Problem requirements » Look through the data below for the line with "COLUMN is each", and transcribe it exactly together with each line after it up to and including the line with "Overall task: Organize". Give nothing else.

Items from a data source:
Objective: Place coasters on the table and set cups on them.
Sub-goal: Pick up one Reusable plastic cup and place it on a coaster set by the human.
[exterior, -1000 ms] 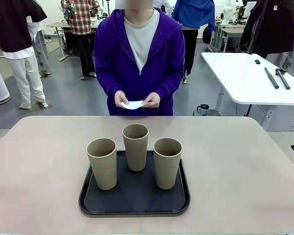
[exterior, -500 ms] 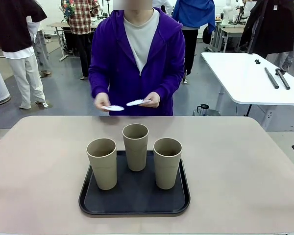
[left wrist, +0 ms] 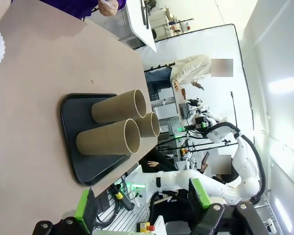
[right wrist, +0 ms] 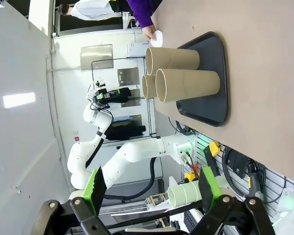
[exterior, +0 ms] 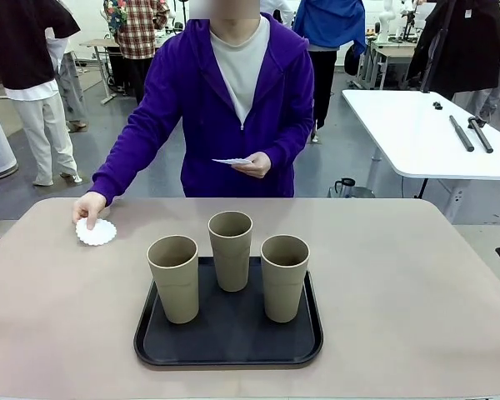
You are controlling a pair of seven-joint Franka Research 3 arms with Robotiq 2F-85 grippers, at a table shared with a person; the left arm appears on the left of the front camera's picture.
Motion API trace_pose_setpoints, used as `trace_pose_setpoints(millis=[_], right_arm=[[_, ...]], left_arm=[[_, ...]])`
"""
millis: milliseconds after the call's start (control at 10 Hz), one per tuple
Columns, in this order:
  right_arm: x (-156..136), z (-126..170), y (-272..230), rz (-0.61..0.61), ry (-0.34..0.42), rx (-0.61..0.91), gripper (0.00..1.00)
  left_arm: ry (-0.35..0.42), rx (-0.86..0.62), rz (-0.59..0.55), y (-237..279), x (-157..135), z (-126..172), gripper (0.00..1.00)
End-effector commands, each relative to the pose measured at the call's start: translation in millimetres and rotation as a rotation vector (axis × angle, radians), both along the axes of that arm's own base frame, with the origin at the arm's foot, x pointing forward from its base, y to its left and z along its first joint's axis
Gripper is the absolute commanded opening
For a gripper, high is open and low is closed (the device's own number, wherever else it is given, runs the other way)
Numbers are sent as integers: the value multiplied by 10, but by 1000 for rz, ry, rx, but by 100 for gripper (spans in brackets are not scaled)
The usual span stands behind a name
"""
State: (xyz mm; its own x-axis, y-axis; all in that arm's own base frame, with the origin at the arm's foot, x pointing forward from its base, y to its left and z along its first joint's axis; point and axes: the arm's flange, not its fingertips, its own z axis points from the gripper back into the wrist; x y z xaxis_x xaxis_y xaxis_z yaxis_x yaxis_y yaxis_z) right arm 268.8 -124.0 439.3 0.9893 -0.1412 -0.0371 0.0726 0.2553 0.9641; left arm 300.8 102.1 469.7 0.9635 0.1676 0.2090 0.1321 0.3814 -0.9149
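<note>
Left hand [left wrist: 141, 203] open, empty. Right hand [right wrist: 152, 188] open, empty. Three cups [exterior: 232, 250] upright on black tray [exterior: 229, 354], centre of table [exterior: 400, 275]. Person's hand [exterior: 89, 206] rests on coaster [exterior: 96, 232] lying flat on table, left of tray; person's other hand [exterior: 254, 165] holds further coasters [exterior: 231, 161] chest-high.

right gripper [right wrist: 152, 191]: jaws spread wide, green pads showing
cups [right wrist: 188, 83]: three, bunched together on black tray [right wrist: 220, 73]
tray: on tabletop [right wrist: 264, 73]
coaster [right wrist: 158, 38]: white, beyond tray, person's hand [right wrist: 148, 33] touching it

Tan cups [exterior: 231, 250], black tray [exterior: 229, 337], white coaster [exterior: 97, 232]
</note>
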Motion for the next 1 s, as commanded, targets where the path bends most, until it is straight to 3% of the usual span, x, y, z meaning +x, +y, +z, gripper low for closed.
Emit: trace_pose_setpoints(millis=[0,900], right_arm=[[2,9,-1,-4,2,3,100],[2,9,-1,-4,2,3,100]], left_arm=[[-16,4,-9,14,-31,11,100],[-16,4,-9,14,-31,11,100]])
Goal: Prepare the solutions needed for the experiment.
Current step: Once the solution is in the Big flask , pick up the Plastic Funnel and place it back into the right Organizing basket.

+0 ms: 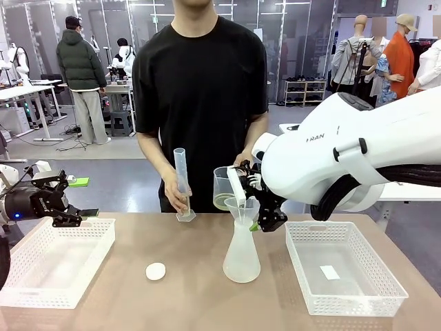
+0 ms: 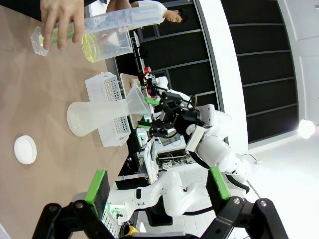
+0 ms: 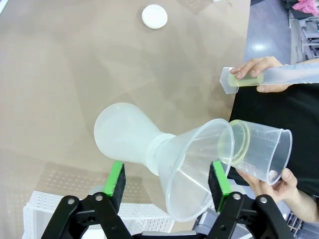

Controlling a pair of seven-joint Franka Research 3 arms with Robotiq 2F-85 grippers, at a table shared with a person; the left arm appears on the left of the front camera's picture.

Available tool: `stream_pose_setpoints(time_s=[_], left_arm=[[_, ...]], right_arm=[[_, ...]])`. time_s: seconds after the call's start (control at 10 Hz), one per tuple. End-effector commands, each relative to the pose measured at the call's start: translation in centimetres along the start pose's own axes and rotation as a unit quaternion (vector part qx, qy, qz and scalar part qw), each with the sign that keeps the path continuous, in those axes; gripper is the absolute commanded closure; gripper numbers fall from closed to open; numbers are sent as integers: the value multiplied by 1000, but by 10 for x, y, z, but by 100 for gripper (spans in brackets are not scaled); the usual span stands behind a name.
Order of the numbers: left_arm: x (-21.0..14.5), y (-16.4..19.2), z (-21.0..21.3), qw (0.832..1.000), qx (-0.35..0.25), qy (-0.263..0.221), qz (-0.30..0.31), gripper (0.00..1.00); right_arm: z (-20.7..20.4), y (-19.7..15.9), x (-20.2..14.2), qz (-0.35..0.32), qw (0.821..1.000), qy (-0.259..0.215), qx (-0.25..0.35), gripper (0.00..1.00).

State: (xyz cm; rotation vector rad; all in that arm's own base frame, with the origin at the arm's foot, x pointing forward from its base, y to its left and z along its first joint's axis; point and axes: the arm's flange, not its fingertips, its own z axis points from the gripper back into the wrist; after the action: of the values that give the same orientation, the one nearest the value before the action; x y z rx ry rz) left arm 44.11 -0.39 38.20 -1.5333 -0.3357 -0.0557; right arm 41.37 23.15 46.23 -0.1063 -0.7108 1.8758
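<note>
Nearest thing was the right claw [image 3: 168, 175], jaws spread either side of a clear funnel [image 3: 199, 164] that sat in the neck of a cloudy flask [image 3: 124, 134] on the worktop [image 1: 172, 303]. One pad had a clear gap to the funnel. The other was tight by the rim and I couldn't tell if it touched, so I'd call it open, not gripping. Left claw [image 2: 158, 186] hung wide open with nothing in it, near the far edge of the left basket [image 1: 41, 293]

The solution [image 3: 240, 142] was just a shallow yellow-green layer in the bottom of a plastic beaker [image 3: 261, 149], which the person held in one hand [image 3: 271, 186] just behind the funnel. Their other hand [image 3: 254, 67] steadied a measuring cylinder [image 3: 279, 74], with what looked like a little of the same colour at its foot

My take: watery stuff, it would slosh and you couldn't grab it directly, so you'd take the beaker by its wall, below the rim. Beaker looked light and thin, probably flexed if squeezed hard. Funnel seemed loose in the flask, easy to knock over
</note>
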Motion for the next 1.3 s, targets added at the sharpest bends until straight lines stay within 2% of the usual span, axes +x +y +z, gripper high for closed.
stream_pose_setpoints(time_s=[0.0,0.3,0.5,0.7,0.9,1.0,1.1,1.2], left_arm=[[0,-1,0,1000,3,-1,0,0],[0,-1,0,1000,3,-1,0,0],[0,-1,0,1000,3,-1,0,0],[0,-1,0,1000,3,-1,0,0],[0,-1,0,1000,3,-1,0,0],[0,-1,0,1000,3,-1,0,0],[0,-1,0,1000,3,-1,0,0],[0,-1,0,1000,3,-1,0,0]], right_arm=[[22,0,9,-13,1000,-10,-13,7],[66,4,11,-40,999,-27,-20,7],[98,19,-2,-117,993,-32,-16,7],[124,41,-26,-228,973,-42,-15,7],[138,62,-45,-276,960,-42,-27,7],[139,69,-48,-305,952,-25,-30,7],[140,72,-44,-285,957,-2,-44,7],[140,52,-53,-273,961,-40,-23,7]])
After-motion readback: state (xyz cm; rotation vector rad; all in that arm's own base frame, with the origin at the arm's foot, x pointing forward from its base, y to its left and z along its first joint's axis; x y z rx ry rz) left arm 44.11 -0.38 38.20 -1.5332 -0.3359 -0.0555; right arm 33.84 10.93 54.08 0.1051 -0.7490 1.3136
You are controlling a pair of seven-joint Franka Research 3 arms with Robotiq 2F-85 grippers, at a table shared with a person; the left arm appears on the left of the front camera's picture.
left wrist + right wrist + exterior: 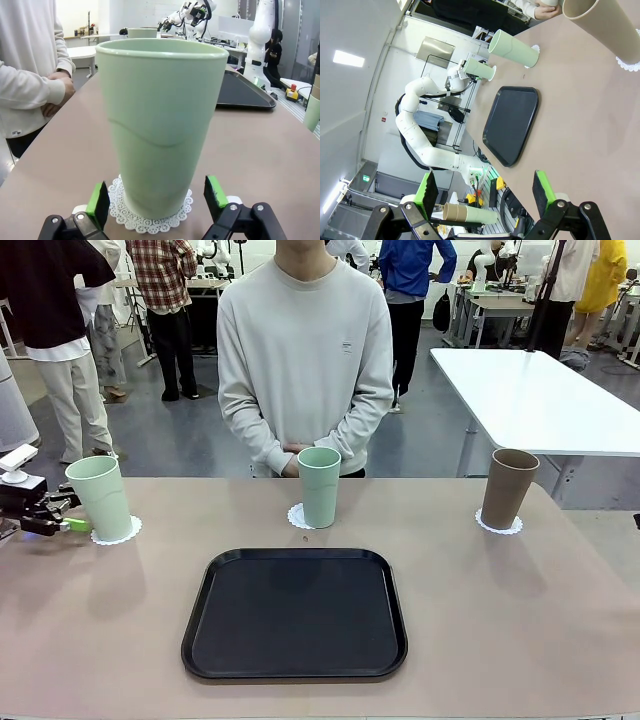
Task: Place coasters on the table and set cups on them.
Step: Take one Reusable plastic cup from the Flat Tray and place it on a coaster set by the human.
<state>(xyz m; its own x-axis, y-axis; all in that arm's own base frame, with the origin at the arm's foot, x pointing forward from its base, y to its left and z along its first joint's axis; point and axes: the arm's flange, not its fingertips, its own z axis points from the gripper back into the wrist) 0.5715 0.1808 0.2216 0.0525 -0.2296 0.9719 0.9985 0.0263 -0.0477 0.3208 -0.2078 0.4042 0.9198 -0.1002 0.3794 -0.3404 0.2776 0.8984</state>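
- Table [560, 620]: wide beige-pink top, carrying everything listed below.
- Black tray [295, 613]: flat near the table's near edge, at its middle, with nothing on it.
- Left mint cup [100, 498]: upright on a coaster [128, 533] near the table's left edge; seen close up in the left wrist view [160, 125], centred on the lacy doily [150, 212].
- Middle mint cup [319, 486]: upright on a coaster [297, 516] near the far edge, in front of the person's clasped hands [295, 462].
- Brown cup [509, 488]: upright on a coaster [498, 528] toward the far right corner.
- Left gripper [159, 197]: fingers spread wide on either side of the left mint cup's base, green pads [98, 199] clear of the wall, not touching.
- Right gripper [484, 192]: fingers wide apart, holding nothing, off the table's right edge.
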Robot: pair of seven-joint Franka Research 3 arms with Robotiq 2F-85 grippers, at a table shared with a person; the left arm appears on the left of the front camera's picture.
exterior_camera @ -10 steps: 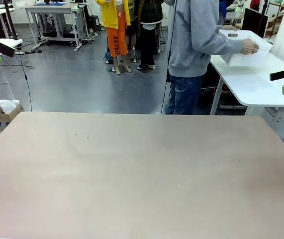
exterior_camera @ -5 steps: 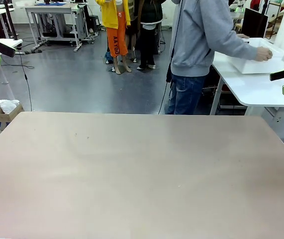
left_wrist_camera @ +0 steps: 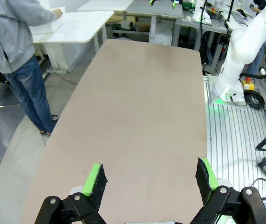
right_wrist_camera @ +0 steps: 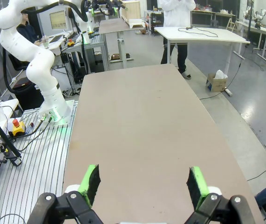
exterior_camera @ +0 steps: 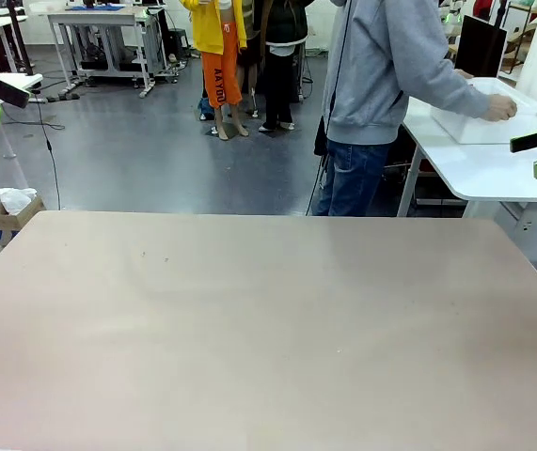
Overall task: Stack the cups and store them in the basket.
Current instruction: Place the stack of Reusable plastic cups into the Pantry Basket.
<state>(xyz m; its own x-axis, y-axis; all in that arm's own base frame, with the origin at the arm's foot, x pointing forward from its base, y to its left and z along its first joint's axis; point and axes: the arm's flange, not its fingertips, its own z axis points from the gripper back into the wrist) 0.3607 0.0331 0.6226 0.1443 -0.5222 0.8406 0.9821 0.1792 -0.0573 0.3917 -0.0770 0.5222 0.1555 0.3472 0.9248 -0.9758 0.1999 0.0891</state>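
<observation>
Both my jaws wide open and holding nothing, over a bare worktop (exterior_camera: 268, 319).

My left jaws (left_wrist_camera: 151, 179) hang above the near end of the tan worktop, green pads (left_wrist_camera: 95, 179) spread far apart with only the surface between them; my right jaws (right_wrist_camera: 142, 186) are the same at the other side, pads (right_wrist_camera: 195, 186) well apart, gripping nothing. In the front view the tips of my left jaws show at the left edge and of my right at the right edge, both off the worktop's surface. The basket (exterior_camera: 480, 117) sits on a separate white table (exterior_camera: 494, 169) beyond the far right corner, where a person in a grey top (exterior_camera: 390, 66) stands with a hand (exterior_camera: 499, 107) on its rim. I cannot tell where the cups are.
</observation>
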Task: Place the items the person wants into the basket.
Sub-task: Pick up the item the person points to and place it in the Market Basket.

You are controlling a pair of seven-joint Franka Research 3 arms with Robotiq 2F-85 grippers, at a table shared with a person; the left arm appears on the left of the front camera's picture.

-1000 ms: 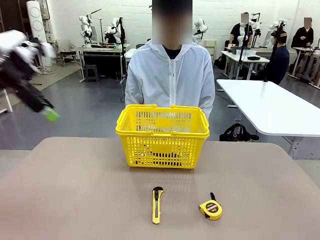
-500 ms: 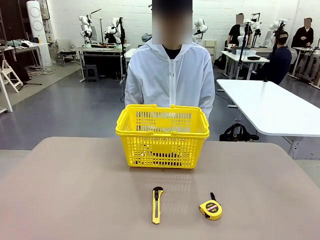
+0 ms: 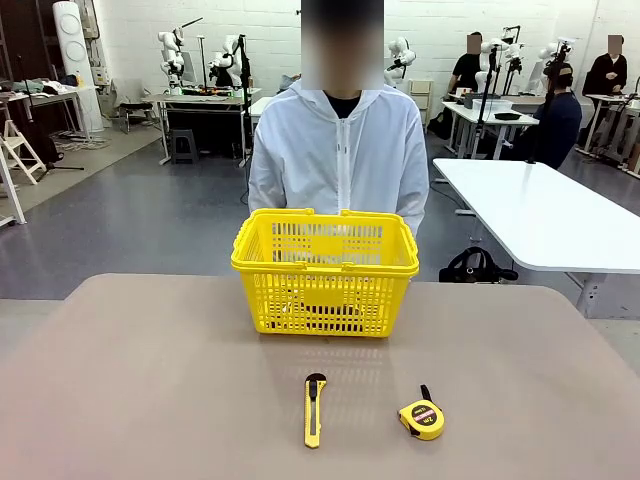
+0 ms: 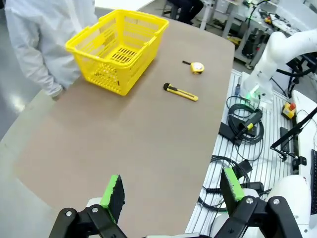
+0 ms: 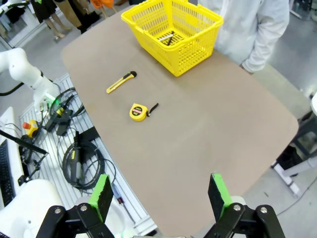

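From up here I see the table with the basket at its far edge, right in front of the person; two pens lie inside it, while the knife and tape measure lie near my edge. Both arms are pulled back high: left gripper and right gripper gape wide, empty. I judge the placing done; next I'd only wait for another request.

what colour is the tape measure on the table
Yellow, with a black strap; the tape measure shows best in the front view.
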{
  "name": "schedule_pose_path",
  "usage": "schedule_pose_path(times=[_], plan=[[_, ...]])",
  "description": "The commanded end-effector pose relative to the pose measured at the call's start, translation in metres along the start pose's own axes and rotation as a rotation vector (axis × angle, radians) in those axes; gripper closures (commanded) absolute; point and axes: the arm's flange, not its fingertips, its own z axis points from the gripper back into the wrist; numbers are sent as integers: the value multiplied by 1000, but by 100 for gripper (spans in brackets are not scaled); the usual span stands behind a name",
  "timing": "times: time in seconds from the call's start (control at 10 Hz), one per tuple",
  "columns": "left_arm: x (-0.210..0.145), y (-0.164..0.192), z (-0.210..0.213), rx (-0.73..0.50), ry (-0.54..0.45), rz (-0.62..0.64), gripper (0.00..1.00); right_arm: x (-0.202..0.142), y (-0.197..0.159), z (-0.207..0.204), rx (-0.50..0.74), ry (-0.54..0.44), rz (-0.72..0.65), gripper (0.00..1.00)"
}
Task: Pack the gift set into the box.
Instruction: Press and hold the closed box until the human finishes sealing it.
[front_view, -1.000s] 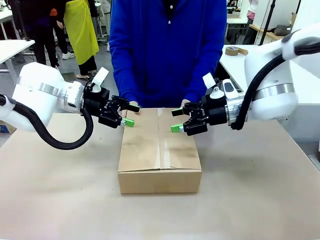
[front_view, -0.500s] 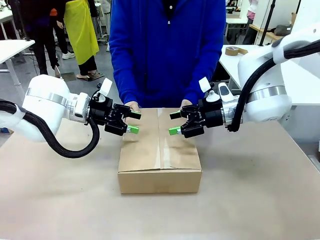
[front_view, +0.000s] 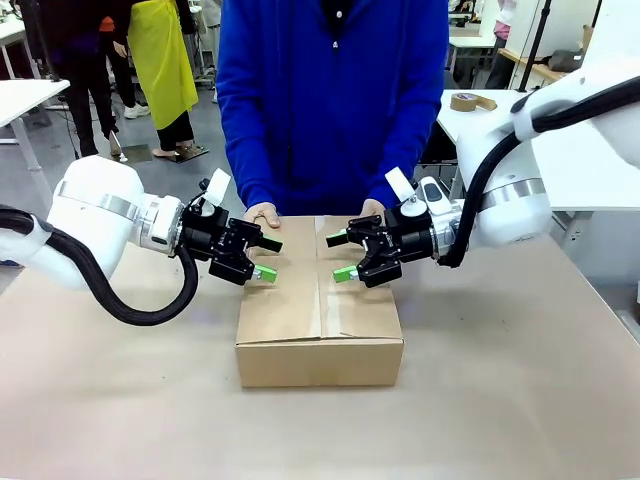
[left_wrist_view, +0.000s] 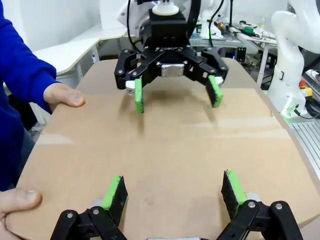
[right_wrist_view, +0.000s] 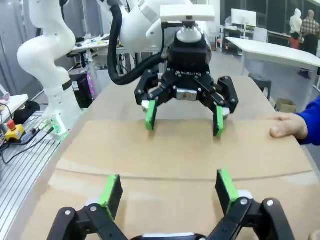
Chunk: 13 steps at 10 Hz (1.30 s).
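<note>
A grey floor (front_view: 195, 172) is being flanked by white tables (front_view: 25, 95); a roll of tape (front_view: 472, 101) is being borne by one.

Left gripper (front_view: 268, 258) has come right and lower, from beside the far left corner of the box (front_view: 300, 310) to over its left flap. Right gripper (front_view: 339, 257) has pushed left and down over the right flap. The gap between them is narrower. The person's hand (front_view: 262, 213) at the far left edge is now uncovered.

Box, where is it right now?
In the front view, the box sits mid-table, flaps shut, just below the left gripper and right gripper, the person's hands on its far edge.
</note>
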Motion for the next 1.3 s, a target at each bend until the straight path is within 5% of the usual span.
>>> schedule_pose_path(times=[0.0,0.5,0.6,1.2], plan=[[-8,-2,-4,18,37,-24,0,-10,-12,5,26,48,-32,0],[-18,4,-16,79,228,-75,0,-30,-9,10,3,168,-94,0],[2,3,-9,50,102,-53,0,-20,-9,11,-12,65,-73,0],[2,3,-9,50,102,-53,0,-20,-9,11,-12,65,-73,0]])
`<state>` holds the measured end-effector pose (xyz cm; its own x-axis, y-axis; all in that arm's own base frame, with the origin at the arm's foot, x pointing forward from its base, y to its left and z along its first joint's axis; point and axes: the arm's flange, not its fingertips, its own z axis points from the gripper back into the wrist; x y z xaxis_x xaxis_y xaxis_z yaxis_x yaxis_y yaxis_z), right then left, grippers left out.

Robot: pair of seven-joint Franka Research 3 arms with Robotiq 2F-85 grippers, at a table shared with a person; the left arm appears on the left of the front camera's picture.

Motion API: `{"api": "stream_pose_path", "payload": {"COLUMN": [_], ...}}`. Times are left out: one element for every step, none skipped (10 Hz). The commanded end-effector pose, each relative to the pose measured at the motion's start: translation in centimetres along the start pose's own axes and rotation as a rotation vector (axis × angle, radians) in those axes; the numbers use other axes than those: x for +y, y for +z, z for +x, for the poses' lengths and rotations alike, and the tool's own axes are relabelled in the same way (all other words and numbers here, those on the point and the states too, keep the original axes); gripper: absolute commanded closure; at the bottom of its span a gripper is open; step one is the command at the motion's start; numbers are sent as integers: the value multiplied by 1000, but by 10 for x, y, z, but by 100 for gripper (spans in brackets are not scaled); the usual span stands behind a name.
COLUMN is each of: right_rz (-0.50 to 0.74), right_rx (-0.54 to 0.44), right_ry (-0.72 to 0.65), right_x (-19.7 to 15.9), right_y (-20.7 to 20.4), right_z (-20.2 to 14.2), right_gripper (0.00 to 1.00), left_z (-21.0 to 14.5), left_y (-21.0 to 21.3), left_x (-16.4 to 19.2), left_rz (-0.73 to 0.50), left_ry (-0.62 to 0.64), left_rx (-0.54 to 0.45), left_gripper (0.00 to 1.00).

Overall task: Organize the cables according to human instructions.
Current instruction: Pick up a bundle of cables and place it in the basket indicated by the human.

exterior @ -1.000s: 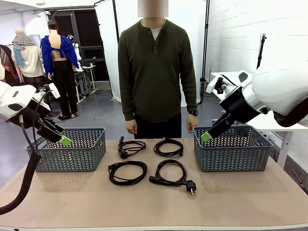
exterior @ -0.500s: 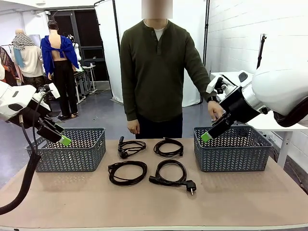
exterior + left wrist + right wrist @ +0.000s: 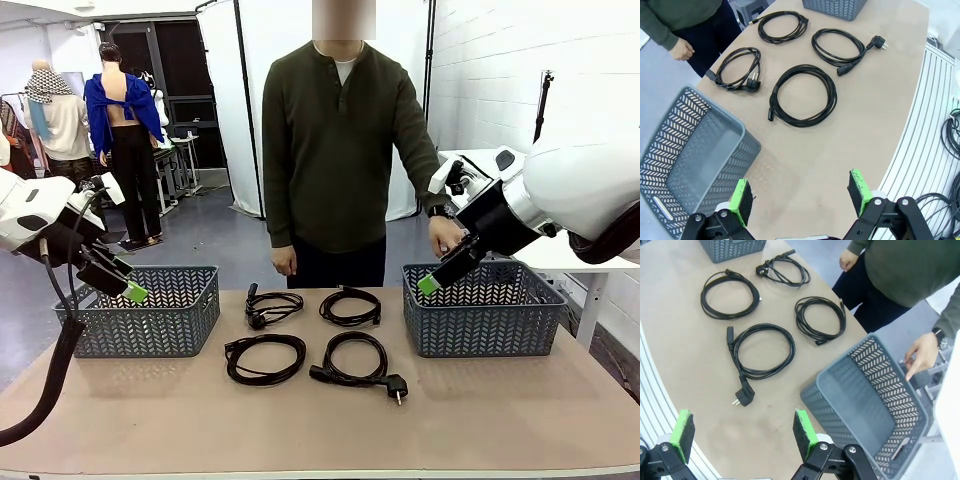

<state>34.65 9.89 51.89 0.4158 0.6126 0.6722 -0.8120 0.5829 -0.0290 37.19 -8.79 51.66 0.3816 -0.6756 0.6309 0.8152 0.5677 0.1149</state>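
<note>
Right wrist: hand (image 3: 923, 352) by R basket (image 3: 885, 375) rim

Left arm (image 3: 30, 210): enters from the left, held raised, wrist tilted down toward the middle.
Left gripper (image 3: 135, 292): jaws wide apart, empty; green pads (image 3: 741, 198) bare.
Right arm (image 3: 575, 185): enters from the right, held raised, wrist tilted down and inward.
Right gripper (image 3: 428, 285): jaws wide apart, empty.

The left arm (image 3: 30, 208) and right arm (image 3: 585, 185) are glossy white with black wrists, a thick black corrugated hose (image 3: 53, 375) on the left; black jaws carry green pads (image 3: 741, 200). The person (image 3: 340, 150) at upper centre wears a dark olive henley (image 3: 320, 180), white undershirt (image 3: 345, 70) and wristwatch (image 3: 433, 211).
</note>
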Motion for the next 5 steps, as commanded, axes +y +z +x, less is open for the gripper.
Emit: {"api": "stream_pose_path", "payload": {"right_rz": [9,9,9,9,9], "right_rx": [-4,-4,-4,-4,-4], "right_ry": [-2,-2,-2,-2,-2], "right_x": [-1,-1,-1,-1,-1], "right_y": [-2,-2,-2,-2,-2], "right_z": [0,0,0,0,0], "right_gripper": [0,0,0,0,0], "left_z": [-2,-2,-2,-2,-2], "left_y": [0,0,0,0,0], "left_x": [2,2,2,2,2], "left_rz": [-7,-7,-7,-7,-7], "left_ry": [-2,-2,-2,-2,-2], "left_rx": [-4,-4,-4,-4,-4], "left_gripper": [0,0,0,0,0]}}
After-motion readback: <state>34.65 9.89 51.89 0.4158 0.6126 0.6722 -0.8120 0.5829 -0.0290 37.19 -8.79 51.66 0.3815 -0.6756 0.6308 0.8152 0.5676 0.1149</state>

Finished exercise »
COLUMN is each of: right_rz (-0.50 to 0.74), right_rx (-0.54 to 0.44), right_ry (-0.72 to 0.65), right_x (-19.7 to 15.9), right_y (-20.7 to 20.4), right_z (-20.2 to 14.2), right_gripper (0.00 to 1.00), left_z (-21.0 to 14.5), left_y (-21.0 to 21.3), left_x (-16.4 to 19.2), left_rz (-0.73 to 0.50), left_ry (-0.62 to 0.64), left_rx (-0.54 to 0.45), left_gripper (0.00 to 1.00).

Overall task: Organize the cables according to human instructions.

No further output is needed here.